Asked about this a few days ago, he skipped the chance to save his bacon and doubled down (just like he did when it came to childless cat ladies) declaring: “Has anyone ever seen the movie Gangs of New York? That’s what I’m talking about. You know, when you have these massive ethnic enclaves forming in the country, it can sometimes lead to higher crime rates.”
Film criticism isn’t really a job requirement for a vice president, but basic mastery of facts should be—or to lower the bar really far, not saying super-stupid shit. Martin Scorsese’s 2002 film Gangs of New York is about the rivalry between the immigrant Irish Catholics in the slums of 1850s Manhattan and their enemies, the Bowery Boys, who in some iterations were a gang tied to the anti-immigration Know Nothing Party.
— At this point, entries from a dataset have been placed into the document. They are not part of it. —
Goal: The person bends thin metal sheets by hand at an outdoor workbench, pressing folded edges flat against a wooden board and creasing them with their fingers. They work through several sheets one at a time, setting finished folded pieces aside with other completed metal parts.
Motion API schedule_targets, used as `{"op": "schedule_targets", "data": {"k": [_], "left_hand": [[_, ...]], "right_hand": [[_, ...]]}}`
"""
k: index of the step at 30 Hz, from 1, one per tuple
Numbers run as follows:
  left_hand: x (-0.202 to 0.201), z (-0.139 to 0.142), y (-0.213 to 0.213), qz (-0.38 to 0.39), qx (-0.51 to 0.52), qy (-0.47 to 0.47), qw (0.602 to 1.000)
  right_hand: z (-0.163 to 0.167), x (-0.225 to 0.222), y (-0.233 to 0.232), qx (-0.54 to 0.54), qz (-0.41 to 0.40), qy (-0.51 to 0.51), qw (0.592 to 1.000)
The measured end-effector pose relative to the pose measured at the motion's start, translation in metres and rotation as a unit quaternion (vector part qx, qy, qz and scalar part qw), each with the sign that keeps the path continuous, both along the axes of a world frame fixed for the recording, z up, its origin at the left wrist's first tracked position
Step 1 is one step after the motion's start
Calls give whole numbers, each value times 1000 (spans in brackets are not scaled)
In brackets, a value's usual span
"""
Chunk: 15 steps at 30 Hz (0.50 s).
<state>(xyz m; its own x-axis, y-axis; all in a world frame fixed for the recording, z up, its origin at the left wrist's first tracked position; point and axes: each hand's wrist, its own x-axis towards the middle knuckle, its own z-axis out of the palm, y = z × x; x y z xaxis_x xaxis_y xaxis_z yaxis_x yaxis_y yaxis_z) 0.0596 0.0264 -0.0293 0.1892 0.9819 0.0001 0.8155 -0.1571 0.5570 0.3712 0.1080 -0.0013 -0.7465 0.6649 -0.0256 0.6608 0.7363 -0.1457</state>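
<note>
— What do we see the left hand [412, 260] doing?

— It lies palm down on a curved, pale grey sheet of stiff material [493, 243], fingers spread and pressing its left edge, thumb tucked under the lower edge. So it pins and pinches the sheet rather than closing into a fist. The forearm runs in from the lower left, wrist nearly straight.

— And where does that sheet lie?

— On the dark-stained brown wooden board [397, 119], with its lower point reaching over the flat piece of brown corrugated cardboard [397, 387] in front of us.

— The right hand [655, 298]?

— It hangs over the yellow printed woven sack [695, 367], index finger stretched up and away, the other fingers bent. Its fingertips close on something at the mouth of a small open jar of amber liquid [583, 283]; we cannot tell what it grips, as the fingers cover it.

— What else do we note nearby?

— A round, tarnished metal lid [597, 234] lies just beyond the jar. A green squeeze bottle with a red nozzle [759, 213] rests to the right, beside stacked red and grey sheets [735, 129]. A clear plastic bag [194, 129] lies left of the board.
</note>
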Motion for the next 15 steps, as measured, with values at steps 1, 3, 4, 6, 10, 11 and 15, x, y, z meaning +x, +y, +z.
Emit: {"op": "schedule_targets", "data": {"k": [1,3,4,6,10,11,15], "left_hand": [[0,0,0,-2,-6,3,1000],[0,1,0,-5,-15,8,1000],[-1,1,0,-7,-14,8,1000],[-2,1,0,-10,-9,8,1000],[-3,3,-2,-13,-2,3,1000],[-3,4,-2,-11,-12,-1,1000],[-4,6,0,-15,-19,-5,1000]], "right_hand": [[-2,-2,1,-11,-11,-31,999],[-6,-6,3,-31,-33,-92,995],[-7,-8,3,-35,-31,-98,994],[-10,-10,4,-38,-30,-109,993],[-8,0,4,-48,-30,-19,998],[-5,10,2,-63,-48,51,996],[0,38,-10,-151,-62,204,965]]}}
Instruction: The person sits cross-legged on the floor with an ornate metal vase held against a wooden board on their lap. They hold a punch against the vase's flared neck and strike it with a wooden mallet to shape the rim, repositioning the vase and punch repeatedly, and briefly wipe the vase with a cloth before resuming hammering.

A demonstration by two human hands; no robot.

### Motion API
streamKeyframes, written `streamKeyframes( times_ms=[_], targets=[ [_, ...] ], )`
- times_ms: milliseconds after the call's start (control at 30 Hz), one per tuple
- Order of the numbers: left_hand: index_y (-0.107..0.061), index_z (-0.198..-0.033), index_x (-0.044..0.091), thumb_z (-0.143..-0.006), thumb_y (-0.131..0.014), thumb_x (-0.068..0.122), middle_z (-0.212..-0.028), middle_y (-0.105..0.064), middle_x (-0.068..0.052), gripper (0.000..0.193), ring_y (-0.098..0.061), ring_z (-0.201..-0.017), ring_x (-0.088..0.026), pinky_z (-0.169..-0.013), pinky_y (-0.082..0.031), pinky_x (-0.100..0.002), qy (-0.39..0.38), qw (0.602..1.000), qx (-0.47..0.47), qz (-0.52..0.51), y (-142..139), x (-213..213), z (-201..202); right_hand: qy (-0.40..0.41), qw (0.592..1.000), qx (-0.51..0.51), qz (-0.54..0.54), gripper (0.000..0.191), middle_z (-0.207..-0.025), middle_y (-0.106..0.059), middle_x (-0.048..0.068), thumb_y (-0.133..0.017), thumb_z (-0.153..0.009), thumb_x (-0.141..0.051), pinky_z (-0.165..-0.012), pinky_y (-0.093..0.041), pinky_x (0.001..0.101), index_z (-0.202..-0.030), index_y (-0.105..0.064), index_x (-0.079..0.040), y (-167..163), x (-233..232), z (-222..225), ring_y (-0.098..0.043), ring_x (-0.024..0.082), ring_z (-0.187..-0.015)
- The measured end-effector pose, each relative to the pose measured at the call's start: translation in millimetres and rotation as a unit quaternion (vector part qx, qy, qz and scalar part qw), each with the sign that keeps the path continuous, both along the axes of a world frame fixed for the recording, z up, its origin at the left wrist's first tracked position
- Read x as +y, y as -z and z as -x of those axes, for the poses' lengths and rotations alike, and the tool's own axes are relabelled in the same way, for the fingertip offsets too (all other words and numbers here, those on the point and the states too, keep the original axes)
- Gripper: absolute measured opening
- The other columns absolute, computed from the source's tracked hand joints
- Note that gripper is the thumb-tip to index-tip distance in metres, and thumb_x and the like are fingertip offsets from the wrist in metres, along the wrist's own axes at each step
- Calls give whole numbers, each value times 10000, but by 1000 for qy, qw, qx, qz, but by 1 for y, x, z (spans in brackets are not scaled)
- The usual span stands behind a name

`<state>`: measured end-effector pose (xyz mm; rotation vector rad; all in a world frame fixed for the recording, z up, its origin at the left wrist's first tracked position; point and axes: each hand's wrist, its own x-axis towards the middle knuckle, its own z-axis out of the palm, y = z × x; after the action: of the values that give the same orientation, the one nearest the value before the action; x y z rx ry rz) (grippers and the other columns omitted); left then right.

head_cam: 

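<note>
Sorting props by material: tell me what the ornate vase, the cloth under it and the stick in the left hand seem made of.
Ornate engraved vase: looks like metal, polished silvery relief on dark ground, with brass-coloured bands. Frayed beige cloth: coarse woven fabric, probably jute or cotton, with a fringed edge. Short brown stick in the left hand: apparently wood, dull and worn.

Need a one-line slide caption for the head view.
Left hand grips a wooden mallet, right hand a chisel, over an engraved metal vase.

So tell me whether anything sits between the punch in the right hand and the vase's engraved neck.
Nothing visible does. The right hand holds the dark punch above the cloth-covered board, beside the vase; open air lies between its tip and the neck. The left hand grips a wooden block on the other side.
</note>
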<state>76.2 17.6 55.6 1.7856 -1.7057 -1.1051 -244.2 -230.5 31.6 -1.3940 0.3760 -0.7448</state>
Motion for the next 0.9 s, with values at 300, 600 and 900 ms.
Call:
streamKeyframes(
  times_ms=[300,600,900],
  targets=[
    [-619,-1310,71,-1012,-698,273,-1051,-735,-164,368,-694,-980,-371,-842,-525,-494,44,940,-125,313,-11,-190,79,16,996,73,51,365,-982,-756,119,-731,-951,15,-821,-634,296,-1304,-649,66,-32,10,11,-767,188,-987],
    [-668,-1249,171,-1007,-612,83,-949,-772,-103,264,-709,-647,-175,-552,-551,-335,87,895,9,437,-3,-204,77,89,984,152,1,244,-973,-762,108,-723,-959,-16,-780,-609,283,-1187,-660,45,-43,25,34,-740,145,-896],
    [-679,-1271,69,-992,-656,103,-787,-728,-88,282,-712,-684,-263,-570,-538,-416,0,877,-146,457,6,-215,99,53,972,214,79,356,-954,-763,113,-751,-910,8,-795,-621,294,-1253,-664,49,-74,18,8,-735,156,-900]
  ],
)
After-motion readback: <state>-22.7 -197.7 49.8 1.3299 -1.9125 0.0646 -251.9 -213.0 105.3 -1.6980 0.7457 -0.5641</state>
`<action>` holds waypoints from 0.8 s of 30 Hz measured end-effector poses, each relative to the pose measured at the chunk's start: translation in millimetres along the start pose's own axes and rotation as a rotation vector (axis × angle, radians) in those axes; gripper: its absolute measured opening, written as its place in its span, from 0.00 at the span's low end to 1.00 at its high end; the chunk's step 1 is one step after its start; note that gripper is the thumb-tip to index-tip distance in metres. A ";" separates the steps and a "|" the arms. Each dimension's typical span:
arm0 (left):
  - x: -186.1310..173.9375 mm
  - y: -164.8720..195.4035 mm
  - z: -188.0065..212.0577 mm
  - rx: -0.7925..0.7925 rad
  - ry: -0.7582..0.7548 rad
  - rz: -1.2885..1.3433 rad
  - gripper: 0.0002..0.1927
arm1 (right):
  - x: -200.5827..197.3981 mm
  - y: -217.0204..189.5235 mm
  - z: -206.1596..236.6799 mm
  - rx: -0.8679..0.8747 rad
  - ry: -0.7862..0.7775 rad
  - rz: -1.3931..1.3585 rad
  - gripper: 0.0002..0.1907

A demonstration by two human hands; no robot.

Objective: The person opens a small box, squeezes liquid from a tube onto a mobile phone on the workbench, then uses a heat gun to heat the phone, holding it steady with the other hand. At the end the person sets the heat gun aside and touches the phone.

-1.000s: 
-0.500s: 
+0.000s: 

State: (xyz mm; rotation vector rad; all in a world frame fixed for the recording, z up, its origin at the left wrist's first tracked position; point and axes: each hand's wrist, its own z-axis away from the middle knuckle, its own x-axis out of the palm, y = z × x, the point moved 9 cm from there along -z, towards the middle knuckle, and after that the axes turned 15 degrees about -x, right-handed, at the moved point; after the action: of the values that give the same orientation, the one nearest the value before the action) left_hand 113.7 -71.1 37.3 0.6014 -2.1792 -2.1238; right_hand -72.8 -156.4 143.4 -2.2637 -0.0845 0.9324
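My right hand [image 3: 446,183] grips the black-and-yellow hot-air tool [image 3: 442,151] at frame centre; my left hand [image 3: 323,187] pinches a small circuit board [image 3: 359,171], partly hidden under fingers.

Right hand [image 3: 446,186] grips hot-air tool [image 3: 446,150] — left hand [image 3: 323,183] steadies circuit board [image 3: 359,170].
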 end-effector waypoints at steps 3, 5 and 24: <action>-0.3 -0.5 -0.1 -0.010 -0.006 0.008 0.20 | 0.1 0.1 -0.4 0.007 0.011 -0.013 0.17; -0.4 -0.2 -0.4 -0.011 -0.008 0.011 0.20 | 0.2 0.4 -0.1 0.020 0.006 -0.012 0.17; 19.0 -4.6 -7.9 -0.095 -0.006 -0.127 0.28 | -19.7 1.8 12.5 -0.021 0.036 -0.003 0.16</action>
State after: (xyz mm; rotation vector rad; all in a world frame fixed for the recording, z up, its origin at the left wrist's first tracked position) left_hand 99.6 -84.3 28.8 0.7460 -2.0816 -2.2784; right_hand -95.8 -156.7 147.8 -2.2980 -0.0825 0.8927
The violence at the heart of the movie is occasioned by an ethnic enclave of older white immigrants who are hostile to newcomers, specifically to Irish Catholics. The villain of the movie is gang leader Bill the Butcher, played with oily hair and campy menace by Daniel Day Lewis. The Irish fight back, but their violence seems generated by this malevolent hostility.
Gangs of New York is loosely drawn from Herbert Asbury’s lurid 1928 history of the New York underworld before the Civil War. Scorsese’s Bill the Butcher is based on the New Jersey-born butcher, gang leader, and brawler William Poole (most of the other characters in the film are fictional). Here’s a bit of what Poole was like, as reported in the New York Daily Herald in 1846: “William Poole and Smith Ackerman were amusing themselves by putting two dogs to fight in Christopher Street, creating a most disgraceful riot.” When someone tried to stop the fight, Ackerman “knocked him down and nearly gouged out his left eye,” and he and Poole were arrested.
But a lot of his violence wasn’t just recreational; he was a nativist “shoulder hitter” intimidating voters at the polls and later running a saloon in which Catholics—“anyone who didn’t eat meat on Friday”—were unwelcome. In 1855, in a brawl with the noted pugilist Tipperary-born John Morrissey, he was fatally wounded and on his deathbed, reported the New York Times, he declared “I think I am a goner. If I die, I die a true American, and what grieves me most is, thinking that I’ve been murdered by a set of Irish—by Morrissey in particular.”